Marginal note:Rights preserved
(2) No amendment to the articles affects an existing cause of action or claim or liability to prosecution in favour of or against the corporation or its directors or officers, or any civil, criminal or administrative action or proceeding to which a corporation or its directors or officers is a party.
- 1974-75-76, c. 33, s. 173
- 1978-79, c. 9, s. 1(F)
Marginal note:Restated articles
180 (1) The directors may at any time, and shall when reasonably so directed by the Director, restate the articles of incorporation.
Marginal note:Delivery of articles
(2) Restated articles of incorporation in the form that the Director fixes shall be sent to the Director.
Marginal note:Restated certificate
(3) On receipt of restated articles of incorporation, the Director shall issue a restated certificate of incorporation in accordance with section 262.
Marginal note:Effect of certificate
(4) Restated articles of incorporation are effective on the date shown in the restated certificate of incorporation and supersede the original articles of incorporation and all amendments thereto.
- R.S., 1985, c.
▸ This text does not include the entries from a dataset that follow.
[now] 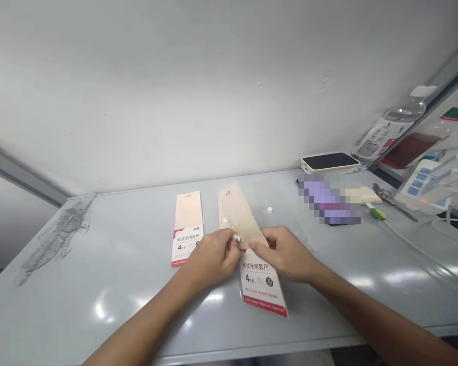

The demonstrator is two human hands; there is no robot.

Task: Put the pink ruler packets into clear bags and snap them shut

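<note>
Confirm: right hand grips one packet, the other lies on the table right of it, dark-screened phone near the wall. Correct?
Not quite. The head view shows the other packet lying left of the gripped packet, not right. Right hand and dark-screened phone are as you say.

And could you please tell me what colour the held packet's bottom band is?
Red: the bottom band of the held packet shows best in the head view.

- Right hand [284, 254] grips the exam ruler-set packet [262, 282]
- Left hand [217, 256] pinches a white piece [237, 237] at the packet's left edge
- Matching ruler-set card [188, 213], left of the packet
</note>
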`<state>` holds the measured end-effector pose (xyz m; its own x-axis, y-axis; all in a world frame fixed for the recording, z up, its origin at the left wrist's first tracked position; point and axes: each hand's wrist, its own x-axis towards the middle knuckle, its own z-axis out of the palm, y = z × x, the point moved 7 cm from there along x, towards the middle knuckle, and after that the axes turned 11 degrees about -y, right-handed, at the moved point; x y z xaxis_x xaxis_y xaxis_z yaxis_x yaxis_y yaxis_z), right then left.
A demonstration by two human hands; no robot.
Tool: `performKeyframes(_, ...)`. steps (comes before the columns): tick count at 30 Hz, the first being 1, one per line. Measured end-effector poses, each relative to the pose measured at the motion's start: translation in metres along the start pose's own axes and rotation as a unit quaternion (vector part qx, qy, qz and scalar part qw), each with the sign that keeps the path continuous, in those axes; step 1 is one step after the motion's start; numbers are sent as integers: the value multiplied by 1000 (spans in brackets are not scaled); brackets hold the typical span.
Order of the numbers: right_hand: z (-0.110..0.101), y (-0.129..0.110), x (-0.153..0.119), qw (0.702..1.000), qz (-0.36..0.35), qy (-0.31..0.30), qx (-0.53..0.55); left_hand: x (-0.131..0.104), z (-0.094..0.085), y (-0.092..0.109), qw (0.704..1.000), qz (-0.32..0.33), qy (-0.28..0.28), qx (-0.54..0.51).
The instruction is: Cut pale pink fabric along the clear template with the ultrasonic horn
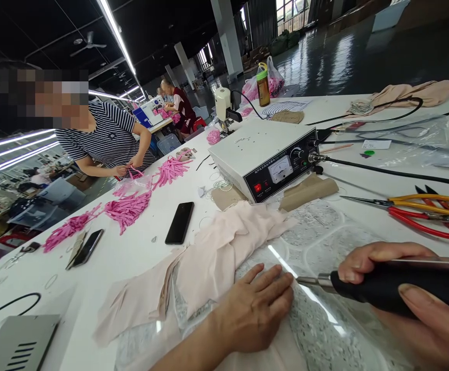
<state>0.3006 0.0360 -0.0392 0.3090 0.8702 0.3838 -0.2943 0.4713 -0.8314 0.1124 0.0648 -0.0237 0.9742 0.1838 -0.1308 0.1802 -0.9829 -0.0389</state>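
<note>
My left hand (255, 306) lies flat, palm down, on pale pink fabric (212, 257) and the clear sheet (325, 268) over a grey patterned surface. My right hand (413, 293) is wrapped round a black handheld tool (398, 286), whose metal tip points left and ends close to my left fingertips. More pale pink pieces are layered just beyond my left hand. A white control box (263, 159) with a dial and red switch stands behind the fabric; a black cable is plugged into its front.
Orange- and red-handled pliers (429, 206) lie at the right. A phone (180, 222), another phone (86, 248) and pink strips (129, 208) are left of the box. A person in a striped shirt (112, 136) stands across the table. A bottle (263, 87) stands behind.
</note>
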Motion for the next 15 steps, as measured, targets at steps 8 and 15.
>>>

C-44, s. 180
- 2001, c. 14, s. 86
Marginal note:Amalgamation
181 Two or more corporations, including holding and subsidiary corporations, may amalgamate and continue as one corporation.
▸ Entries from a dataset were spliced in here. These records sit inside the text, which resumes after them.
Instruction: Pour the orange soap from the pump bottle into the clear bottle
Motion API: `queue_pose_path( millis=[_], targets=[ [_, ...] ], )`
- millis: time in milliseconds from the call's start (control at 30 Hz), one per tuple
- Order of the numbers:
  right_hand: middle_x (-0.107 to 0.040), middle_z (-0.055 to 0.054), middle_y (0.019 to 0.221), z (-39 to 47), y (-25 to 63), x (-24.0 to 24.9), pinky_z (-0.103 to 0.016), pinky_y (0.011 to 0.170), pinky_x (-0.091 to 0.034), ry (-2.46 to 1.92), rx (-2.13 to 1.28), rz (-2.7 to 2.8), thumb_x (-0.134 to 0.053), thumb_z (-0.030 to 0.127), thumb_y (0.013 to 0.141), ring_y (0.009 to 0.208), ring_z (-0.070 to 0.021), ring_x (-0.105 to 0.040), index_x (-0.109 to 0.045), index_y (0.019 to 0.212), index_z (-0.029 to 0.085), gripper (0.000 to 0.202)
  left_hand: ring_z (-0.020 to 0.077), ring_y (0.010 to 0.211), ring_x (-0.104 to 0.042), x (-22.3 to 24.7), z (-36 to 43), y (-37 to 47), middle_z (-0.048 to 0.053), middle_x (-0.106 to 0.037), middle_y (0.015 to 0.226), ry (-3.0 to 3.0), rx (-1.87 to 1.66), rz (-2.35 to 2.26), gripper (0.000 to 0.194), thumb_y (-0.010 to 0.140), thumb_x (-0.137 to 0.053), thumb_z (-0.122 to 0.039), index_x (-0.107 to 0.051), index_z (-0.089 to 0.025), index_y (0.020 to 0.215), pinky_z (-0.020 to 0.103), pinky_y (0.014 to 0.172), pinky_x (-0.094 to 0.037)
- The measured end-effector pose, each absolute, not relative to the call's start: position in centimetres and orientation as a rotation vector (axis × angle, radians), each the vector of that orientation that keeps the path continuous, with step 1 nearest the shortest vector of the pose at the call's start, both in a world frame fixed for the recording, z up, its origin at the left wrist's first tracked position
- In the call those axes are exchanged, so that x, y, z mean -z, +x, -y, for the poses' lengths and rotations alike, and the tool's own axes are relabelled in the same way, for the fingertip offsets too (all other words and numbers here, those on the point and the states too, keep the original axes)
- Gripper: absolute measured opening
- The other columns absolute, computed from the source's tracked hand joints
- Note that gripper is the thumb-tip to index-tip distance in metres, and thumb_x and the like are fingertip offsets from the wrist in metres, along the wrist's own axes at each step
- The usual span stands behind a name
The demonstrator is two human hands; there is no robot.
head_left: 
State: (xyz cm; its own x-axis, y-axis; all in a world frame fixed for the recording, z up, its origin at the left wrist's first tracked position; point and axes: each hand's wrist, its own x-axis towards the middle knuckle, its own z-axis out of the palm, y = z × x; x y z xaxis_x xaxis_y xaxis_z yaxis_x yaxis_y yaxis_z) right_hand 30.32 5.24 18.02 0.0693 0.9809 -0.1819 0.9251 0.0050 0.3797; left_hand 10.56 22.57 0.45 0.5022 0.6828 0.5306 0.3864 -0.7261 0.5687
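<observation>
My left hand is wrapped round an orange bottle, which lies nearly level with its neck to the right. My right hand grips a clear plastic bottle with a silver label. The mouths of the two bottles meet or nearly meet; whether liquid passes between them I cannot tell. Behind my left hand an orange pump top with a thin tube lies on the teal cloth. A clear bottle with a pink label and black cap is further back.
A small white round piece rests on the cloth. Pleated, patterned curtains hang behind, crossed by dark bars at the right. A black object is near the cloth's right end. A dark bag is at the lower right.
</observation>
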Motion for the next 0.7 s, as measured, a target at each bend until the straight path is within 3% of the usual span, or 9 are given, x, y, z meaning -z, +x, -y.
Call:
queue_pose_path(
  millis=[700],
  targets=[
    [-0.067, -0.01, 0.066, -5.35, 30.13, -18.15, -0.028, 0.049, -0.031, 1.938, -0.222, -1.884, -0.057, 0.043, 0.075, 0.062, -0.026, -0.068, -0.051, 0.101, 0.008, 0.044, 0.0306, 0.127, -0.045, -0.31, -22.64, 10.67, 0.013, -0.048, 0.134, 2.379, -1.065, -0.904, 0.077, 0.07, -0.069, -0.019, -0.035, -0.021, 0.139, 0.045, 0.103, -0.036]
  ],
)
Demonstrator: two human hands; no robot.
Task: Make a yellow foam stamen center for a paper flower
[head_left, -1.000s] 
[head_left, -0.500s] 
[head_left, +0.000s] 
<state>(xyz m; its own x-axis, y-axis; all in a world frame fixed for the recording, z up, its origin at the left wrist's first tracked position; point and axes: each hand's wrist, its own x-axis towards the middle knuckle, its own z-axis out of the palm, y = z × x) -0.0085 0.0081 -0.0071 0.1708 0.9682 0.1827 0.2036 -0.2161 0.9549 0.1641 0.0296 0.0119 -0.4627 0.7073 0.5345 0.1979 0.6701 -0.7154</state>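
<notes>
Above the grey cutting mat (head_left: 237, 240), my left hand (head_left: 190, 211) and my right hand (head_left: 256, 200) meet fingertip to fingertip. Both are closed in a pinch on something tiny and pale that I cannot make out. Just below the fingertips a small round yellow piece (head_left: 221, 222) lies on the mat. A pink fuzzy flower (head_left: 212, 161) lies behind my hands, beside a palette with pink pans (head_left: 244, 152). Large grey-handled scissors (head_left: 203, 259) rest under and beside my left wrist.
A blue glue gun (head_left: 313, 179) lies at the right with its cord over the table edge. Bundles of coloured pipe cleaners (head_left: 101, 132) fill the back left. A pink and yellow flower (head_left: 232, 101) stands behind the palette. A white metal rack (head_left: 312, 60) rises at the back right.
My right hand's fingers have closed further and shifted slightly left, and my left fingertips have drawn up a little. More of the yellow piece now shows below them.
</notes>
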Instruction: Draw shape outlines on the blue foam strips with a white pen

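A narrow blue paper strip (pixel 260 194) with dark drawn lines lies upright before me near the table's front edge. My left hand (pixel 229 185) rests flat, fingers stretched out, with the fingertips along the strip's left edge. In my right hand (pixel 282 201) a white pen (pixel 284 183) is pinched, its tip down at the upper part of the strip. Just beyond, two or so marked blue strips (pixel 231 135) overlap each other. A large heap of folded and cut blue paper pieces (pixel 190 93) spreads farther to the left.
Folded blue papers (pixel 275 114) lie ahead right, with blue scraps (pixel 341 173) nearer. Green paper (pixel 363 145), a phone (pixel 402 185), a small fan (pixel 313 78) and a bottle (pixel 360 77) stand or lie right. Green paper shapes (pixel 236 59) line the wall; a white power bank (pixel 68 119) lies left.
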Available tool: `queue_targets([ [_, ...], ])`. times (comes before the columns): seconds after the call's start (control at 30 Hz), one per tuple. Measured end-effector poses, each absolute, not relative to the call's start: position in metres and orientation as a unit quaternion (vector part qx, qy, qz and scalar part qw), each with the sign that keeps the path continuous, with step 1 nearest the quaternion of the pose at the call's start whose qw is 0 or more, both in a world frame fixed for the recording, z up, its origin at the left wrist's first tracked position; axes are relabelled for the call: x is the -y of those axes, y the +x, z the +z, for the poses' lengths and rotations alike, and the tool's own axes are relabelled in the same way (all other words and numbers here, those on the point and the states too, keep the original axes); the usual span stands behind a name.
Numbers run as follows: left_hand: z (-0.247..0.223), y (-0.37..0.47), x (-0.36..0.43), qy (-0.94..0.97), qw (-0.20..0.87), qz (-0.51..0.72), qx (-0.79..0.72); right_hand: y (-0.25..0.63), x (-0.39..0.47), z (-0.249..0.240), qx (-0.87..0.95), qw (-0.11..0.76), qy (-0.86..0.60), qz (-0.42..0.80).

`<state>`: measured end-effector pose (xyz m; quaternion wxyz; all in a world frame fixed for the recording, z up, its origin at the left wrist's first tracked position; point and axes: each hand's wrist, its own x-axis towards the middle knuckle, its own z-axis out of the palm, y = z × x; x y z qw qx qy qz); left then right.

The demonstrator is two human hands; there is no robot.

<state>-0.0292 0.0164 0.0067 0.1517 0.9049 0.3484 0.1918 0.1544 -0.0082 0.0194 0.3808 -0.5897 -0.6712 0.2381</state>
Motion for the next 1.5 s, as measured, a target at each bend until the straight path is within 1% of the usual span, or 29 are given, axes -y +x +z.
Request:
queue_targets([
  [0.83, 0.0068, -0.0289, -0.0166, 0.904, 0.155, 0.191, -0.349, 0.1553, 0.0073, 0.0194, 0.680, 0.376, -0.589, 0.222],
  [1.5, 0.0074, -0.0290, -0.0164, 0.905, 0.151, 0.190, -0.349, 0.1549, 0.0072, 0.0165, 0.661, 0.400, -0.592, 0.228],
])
- 1974-75-76, c. 33, s. 175
- 1978-79, c. 9, s. 1(F)
Marginal note:Amalgamation agreement
182 (1) Each corporation proposing to amalgamate shall enter into an agreement setting out the terms and means of effecting the amalgamation and, in particular, setting out
(a) the provisions that are required to be included in articles of incorporation under section 6;
(b) the name and address of each proposed director of the amalgamated corporation;
(c) the manner in which the shares of each amalgamating corporation are to be converted into shares or other securities of the amalgamated corporation;
(d) if any shares of an amalgamating corporation are not to be converted into securities of the amalgamated corporation, the amount of money or securities of any body corporate that the holders of such shares are to receive in addition to or instead of securities of the amalgamated corporation;
(e) the manner of payment of money instead of the issue of fractional shares of the amalgamated corporation or of any other body corporate the securities of which are to be received in the amalgamation;
(f) whether the by-laws of the amalgamated corporation are to be those of one of the amalgamating corporations and, if not, a copy of the proposed by-laws; and
(g) details of any arrangements necessary to perfect the amalgamation and to provide for the subsequent management and operation of the amalgamated corporation.
Marginal note:Cancellation
(2) If shares of one of the amalgamating corporations are held by or on behalf of another of the amalgamating corporations, the amalgamation agreement shall provide for the cancellation of such shares when the amalgamation becomes effective without any repayment of capital in respect thereof, and no provision shall be made in the agreement for the conversion of such shares into shares of the amalgamated corporation.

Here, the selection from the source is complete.